THE TASK
Output the listing exactly, without its pictures.

PROVIDED MATERIAL
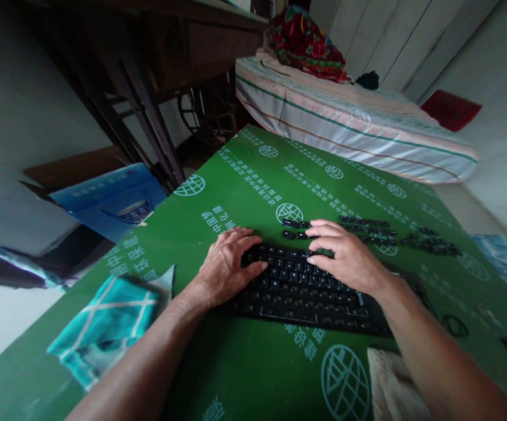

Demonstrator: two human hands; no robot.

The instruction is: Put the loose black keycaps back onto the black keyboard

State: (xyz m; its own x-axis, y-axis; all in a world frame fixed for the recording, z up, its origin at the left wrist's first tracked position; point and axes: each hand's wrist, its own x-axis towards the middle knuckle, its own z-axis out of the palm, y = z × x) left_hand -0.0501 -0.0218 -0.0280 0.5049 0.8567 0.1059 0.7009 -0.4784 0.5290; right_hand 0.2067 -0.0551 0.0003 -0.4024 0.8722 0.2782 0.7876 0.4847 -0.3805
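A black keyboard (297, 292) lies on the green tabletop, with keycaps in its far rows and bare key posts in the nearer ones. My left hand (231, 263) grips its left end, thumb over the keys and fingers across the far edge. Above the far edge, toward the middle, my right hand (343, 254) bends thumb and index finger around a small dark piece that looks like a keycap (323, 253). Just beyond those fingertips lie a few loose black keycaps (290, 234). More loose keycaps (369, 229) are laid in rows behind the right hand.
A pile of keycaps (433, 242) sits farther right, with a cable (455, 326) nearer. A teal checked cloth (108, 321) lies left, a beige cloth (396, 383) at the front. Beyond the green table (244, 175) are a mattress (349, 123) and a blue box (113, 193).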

TASK RESULT
Demonstrator: two human hands; no robot.

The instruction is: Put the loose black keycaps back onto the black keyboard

State: (xyz m; its own x-axis, y-axis; all in a world frame fixed for the recording, z up, its origin at the left wrist's first tracked position; point and axes: each hand's wrist, its own x-axis towards the middle knuckle, its own z-axis out of the palm, y = z × x) left_hand -0.0501 -0.0218 -0.0280 0.5049 0.8567 0.1059 0.7009 -0.4784 0.5290; right_hand 0.2067 -0.0551 0.0003 -0.4024 0.8722 0.2782 0.7876 0.4847 -0.3805
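A black keyboard (297, 292) lies on the green tabletop, with keycaps in its far rows and bare key posts in the nearer ones. My left hand (231, 263) grips its left end, thumb over the keys and fingers across the far edge. Above the far edge, toward the middle, my right hand (343, 254) bends thumb and index finger around a small dark piece that looks like a keycap (323, 253). Just beyond those fingertips lie a few loose black keycaps (290, 234). More loose keycaps (369, 229) are laid in rows behind the right hand.
A pile of keycaps (433, 242) sits farther right, with a cable (455, 326) nearer. A teal checked cloth (108, 321) lies left, a beige cloth (396, 383) at the front. Beyond the green table (244, 175) are a mattress (349, 123) and a blue box (113, 193).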

The output above is the complete answer.